1908 год — начало работы Толстого над сборником «Сорочьи сказки», в которых, по собственным словам, он «пытался в сказочной форме выразить свои детские впечатления». В «Сорочьих сказках», не свободных еще от влияния декадентского стилизаторства фольклора, А. Толстой сделал значительный шаг на пути к реализму.

Трагедия доктора Гааза

Как ни старались уверить себя в обратном многие современники, дружно отмечавшие в ноябре 1901 года пятидесятилетие Якова Львовича Тейтеля, — само празднество было уже данью уходящей общественной роли этого человека.

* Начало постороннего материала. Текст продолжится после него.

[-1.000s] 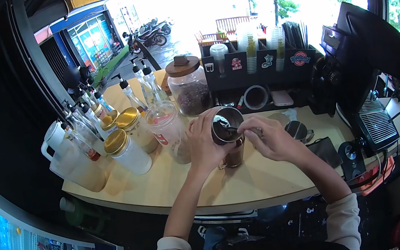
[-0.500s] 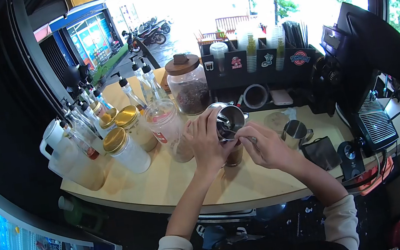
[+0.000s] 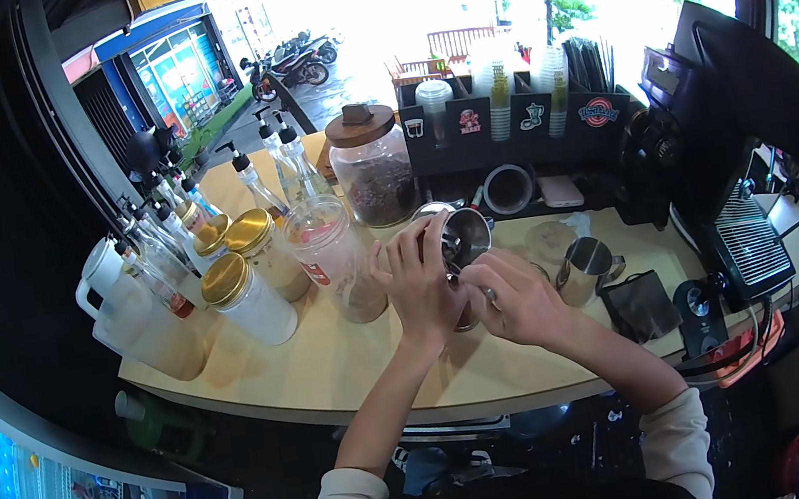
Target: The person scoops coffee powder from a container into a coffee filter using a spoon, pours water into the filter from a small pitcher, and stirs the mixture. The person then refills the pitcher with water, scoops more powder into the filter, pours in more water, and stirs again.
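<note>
My left hand (image 3: 420, 282) is wrapped round a steel pitcher (image 3: 471, 230), which is tilted with its mouth toward me. Dark and shiny shapes show inside the pitcher, too unclear to name. Close against the rim, my right hand (image 3: 520, 302) pinches a thin metal spoon (image 3: 489, 293); its far end reaches in at the pitcher's mouth. Under both hands stands a cup with brown contents (image 3: 467, 319), mostly hidden by my fingers. A clear plastic jar with a red label (image 3: 324, 249) stands just left of my left hand.
Gold-lidded jars (image 3: 250, 299), a jug (image 3: 143, 329) and pump bottles (image 3: 255, 183) crowd the left. Behind are a wooden-lidded jar (image 3: 374, 172) and a black cup holder (image 3: 514, 118). A second steel pitcher (image 3: 584, 269), a black cloth (image 3: 641, 306) and a coffee machine (image 3: 747, 244) are rightward.
My right hand has shifted slightly left and inward, bringing the spoon to the pitcher's lip. The pitcher has turned a little in my left hand, and the cup below is more covered.
</note>
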`<state>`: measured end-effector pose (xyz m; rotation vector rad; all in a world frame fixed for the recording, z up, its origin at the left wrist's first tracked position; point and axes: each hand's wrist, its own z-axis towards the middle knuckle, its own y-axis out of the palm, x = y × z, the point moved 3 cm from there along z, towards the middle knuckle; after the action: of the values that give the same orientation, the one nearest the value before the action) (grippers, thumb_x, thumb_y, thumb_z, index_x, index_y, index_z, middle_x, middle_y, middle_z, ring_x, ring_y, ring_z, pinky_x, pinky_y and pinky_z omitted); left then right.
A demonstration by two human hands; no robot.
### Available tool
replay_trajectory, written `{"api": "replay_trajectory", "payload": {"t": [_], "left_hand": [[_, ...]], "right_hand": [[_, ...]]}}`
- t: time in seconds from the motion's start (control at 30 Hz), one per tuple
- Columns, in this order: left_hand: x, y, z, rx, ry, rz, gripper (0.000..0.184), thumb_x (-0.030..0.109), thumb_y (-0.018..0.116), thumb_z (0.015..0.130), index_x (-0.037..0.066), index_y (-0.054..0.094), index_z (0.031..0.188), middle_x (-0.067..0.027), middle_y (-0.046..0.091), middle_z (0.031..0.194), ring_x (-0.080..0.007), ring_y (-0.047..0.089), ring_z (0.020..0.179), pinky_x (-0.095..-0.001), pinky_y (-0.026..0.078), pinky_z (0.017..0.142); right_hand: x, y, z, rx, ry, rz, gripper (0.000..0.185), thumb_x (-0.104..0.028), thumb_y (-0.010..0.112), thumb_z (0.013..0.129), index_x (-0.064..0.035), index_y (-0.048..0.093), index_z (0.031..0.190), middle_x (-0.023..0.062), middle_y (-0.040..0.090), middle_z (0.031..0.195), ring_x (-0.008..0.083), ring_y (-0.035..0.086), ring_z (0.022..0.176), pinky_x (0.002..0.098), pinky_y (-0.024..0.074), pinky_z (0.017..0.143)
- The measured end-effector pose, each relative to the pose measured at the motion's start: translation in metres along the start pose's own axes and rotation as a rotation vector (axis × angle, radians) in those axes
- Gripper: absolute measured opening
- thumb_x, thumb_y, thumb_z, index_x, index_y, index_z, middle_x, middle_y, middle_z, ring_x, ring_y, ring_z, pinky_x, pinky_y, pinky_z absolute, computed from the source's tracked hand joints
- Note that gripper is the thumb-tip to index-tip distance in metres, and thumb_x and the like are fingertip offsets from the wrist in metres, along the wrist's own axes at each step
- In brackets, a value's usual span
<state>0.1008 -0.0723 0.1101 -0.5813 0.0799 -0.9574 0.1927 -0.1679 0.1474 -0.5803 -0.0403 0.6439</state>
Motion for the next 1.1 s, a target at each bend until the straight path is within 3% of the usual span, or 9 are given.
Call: {"api": "replay_trajectory", "payload": {"t": [0.37,0.47,0.57,0.63,0.73,0.8,0.87,0.93,1.1], "left_hand": [[-0.009,-0.005,0.002,-0.036,-0.007,-0.309,0.083,0.032,0.083,0.058,0.017,0.045,0.13,-0.0033,0.052,0.125,-0.0233,0.048,0.118,-0.0518,0.019,0.106],[-0.015,-0.006,0.005,-0.116,0.021,-0.408,0.084,0.026,0.083,0.057,0.016,0.044,0.131,-0.0039,0.053,0.127,-0.0232,0.048,0.121,-0.0504,0.018,0.108],[-0.023,-0.008,0.009,-0.239,0.03,-0.5,0.083,0.021,0.081,0.056,0.016,0.044,0.13,-0.004,0.053,0.127,-0.0232,0.048,0.121,-0.0488,0.018,0.108],[-0.026,-0.009,0.014,-0.278,0.043,-0.534,0.083,0.02,0.08,0.056,0.016,0.044,0.13,-0.0039,0.053,0.127,-0.0235,0.048,0.121,-0.0483,0.017,0.109],[-0.026,-0.006,0.017,-0.339,0.056,-0.575,0.082,0.02,0.08,0.054,0.016,0.045,0.129,-0.0039,0.053,0.126,-0.0235,0.047,0.121,-0.0448,0.02,0.109],[-0.026,-0.004,0.017,-0.36,0.056,-0.581,0.081,0.022,0.081,0.054,0.016,0.047,0.127,-0.0039,0.054,0.125,-0.0232,0.046,0.12,-0.0417,0.023,0.108],[-0.025,-0.002,0.016,-0.379,0.039,-0.622,0.081,0.02,0.079,0.057,0.016,0.043,0.13,-0.0051,0.053,0.124,-0.0227,0.046,0.122,-0.0473,0.016,0.11],[-0.025,0.0,0.015,-0.366,0.037,-0.627,0.082,0.021,0.079,0.057,0.016,0.042,0.13,-0.0051,0.053,0.124,-0.0228,0.046,0.121,-0.0472,0.015,0.11],[-0.023,0.004,0.012,-0.347,-0.018,-0.65,0.084,0.024,0.081,0.056,0.016,0.042,0.129,-0.0046,0.053,0.124,-0.0232,0.046,0.121,-0.0473,0.014,0.11]], "right_hand": [[0.017,-0.011,-0.003,0.035,0.249,0.228,0.011,-0.002,0.058,0.087,-0.0004,0.055,0.098,0.0146,0.06,0.088,0.03,0.061,0.075,0.0367,0.049,0.067],[0.025,-0.019,0.005,-0.099,0.382,0.325,0.012,-0.006,0.056,0.09,-0.0006,0.057,0.101,0.0153,0.063,0.089,0.028,0.063,0.074,0.0355,0.0498,0.068],[0.04,-0.024,0.01,-0.176,0.359,0.371,0.012,-0.009,0.054,0.093,0.0006,0.059,0.098,0.0127,0.063,0.078,0.0188,0.062,0.067,0.032,0.0491,0.064],[0.046,-0.032,0.017,-0.307,0.526,0.446,0.014,-0.01,0.054,0.093,0.0018,0.061,0.092,0.0051,0.061,0.069,0.007,0.058,0.062,0.0245,0.0466,0.058],[0.047,-0.037,0.027,-0.361,0.573,0.505,0.015,-0.013,0.056,0.093,0.0015,0.062,0.091,0.0038,0.06,0.067,0.0057,0.057,0.063,0.0254,0.0466,0.059],[0.044,-0.04,0.033,-0.409,0.57,0.512,0.018,-0.015,0.058,0.093,0.0021,0.061,0.091,0.005,0.059,0.064,0.0074,0.055,0.06,0.0259,0.0459,0.058],[0.047,-0.041,0.038,-0.455,0.568,0.517,0.02,-0.017,0.059,0.093,0.0027,0.061,0.091,0.0061,0.059,0.061,0.0091,0.053,0.057,0.0265,0.0453,0.058],[0.047,-0.047,0.047,-0.386,0.307,0.379,0.022,-0.02,0.06,0.092,0.0024,0.061,0.088,0.0096,0.06,0.062,0.0125,0.054,0.056,0.0284,0.0457,0.058],[0.04,-0.043,0.045,-0.436,0.322,0.31,0.024,-0.021,0.06,0.092,0.0016,0.061,0.085,0.0123,0.06,0.061,0.0163,0.054,0.054,0.0305,0.0446,0.056]]}}
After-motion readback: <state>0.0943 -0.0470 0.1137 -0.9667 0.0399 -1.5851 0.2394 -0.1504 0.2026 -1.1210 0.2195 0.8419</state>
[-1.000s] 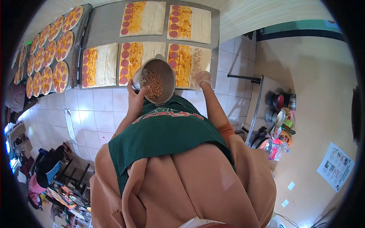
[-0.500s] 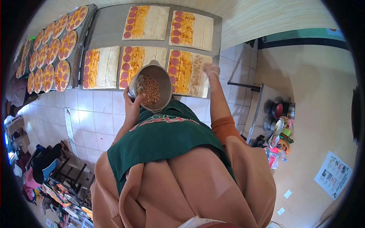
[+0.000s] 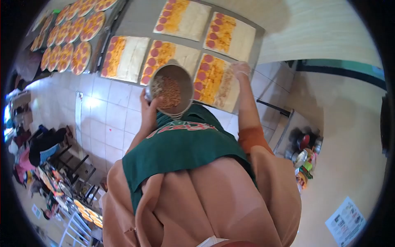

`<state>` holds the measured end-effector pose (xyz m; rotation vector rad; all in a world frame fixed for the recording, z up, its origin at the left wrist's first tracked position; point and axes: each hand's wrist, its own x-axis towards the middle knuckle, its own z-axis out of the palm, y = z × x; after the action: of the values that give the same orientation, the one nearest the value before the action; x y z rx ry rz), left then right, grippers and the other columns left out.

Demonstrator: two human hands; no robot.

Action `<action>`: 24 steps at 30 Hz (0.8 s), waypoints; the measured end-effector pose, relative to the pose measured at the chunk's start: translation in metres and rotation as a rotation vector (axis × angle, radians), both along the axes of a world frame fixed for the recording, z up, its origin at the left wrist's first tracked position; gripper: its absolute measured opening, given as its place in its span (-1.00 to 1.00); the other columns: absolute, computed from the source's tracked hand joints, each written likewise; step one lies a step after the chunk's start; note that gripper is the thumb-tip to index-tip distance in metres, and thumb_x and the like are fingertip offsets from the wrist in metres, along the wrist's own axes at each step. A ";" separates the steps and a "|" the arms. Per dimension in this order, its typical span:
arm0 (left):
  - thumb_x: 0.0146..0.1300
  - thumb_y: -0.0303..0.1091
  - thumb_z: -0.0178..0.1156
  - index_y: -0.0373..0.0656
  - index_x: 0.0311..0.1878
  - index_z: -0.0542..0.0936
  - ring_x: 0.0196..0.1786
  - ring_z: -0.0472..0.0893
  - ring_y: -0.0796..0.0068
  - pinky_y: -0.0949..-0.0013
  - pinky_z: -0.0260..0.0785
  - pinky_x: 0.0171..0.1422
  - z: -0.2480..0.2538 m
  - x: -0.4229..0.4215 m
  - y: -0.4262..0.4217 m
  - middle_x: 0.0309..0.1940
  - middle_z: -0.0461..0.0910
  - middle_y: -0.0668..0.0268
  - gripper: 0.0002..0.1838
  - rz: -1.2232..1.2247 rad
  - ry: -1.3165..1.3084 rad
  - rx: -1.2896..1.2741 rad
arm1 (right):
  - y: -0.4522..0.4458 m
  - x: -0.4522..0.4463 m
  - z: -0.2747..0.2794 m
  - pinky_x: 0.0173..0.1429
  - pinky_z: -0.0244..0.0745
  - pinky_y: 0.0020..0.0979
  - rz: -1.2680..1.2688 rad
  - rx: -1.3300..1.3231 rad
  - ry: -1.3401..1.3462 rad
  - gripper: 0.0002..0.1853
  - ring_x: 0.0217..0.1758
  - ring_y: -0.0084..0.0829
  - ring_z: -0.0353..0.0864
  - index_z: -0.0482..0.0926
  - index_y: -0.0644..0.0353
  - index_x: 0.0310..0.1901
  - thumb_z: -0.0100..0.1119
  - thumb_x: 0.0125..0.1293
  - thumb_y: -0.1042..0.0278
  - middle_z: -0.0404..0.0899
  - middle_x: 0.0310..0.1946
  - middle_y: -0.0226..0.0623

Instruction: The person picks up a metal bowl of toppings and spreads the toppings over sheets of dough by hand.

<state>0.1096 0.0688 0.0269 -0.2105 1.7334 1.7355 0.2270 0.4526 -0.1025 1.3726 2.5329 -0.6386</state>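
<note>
My left hand (image 3: 150,108) grips a round metal pot (image 3: 186,88) at its left side, thumb over the rim. Brown crumbles (image 3: 169,92) and some paler bits lie inside the tilted pot. At the far right corner of the nearest right dough sheet (image 3: 231,96) is my right hand (image 3: 241,69), in a clear plastic glove. Its fingers look drawn together; whatever they hold is hidden. This sheet carries a row of pepperoni slices (image 3: 201,77), an orange sauce band (image 3: 214,78) and a strip of crumbles (image 3: 225,84).
Other topped dough sheets (image 3: 127,61) lie on the grey metal tray (image 3: 133,18). Left of it, several round pizzas (image 3: 81,57) sit on another tray. A side table (image 3: 284,133) with pots (image 3: 303,142) stands at right. Chairs (image 3: 76,232) and people are at lower left.
The view has turned and shifted, so the tray appears farther right and tilted. My right hand has moved slightly toward the sheet's far corner. My left hand still holds the pot.
</note>
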 end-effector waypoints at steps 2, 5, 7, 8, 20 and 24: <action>0.08 -0.31 0.28 -0.31 0.42 -0.04 0.15 0.41 0.25 0.30 0.26 0.26 -0.002 0.001 0.007 0.14 0.33 -0.01 -0.07 -0.013 0.038 0.012 | -0.023 -0.012 0.045 -0.16 0.56 -0.41 -0.306 -0.529 0.366 -0.82 -0.27 -0.43 0.68 0.71 0.19 -0.28 0.23 0.16 0.32 0.71 -0.33 -0.22; 0.08 -0.29 0.29 -0.34 0.42 -0.04 0.14 0.41 0.26 0.31 0.28 0.25 0.003 0.007 0.026 0.14 0.34 -0.02 -0.07 -0.073 0.092 0.008 | -0.087 -0.027 0.113 -0.19 0.55 -0.47 0.103 -0.855 0.563 -0.79 -0.32 -0.49 0.65 0.71 0.21 -0.25 0.34 0.03 0.42 0.69 -0.38 -0.23; 0.07 -0.28 0.30 -0.35 0.41 -0.04 0.14 0.42 0.25 0.31 0.29 0.24 0.001 0.011 0.037 0.13 0.34 -0.03 -0.06 -0.110 0.116 0.000 | -0.134 -0.038 0.128 -0.10 0.57 -0.40 0.402 -0.552 0.420 -0.70 -0.28 -0.31 0.68 0.67 0.21 -0.15 0.32 0.04 0.36 0.68 -0.36 -0.13; 0.05 -0.26 0.31 -0.37 0.40 -0.03 0.14 0.42 0.25 0.31 0.29 0.24 -0.003 0.012 0.042 0.13 0.34 -0.04 -0.05 -0.141 0.145 -0.002 | -0.153 -0.042 0.123 -0.05 0.57 -0.38 0.510 -0.285 0.370 -0.64 -0.25 -0.24 0.68 0.65 0.22 -0.09 0.32 0.03 0.32 0.67 -0.33 -0.08; 0.08 -0.25 0.30 -0.42 0.38 -0.03 0.15 0.40 0.25 0.33 0.27 0.25 -0.030 -0.021 0.106 0.15 0.31 -0.02 -0.06 -0.349 0.126 0.107 | -0.144 -0.057 0.085 -0.07 0.53 -0.34 -0.283 -0.777 0.510 -0.76 -0.19 -0.30 0.66 0.65 0.19 -0.17 0.25 0.19 0.25 0.66 -0.21 -0.22; 0.07 -0.26 0.31 -0.44 0.38 -0.06 0.15 0.39 0.27 0.34 0.27 0.25 -0.045 -0.023 0.135 0.14 0.31 -0.02 -0.04 -0.344 -0.026 0.136 | -0.117 -0.042 0.070 -0.26 0.47 -0.51 -0.626 -1.236 0.815 -0.78 -0.37 -0.54 0.54 0.59 0.19 -0.17 0.32 0.18 0.32 0.58 -0.36 -0.43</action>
<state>0.0868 0.2035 -0.0177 0.1189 1.5220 1.5793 0.1846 0.3358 -0.0329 1.3940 1.2290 -2.6556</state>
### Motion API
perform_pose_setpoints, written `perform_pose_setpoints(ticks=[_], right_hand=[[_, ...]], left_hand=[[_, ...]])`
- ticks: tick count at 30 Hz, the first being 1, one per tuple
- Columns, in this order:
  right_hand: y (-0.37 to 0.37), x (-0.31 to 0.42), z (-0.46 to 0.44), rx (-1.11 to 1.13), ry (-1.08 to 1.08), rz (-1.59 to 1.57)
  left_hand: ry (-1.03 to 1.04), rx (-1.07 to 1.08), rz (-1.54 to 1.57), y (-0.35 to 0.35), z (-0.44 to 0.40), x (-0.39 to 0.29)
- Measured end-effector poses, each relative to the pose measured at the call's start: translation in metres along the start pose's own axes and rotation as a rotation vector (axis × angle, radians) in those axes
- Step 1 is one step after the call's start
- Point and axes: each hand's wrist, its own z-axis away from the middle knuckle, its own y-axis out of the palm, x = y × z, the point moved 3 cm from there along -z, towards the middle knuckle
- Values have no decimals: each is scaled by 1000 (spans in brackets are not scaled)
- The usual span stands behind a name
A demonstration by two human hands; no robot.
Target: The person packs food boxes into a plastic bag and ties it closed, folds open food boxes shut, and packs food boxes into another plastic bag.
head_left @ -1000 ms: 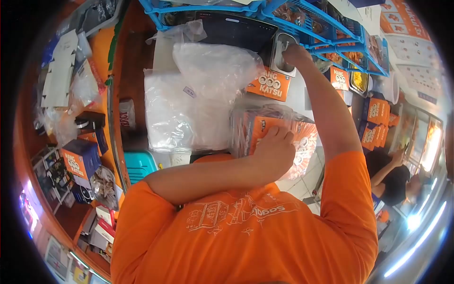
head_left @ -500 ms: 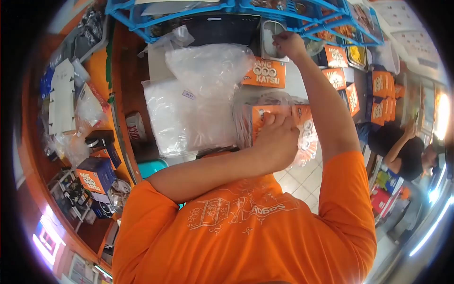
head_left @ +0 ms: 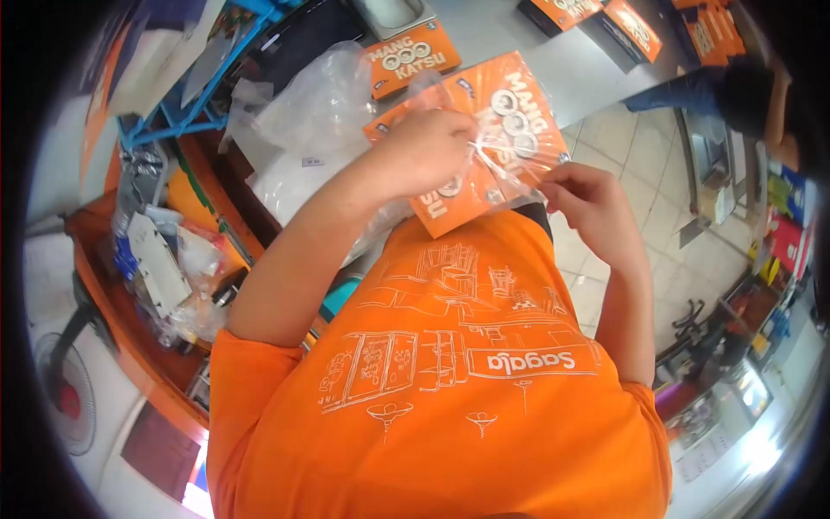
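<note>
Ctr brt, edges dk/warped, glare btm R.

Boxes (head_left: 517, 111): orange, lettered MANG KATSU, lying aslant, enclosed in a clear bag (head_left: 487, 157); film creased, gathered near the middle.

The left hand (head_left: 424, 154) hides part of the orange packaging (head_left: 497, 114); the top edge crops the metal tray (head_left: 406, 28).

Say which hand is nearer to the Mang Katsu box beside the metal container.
Left. The left hand is on the plastic-wrapped Mang Katsu pack, below the Mang Katsu box in view; the right hand is farther off, at the pack's lower right edge.
</note>
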Motion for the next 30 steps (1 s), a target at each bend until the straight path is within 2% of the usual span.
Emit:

В числе других энергично хлопотал о широком размахе юбилея Гарин-Михайловский. В фондах Государственного литературного музея в Москве хранятся малоизвестные материалы — письмо и набросок речи Гарина-Михайловского, относящиеся к этому событию. «Сегодня прочел в «Одесских новостях» (№ 5479) Слово-Глаголя о Я. Л. Тейтеле, — сообщает Гарин одному из редакторов «Нижегородского листка» В. Е. Чешихину-Ветринскому. — Написано очень сильно. Не будет ли удобно перечислить газеты, давшие отзывы… и тем подбить итог несомненно удавшейся агитации в пользу добра и справедливости?»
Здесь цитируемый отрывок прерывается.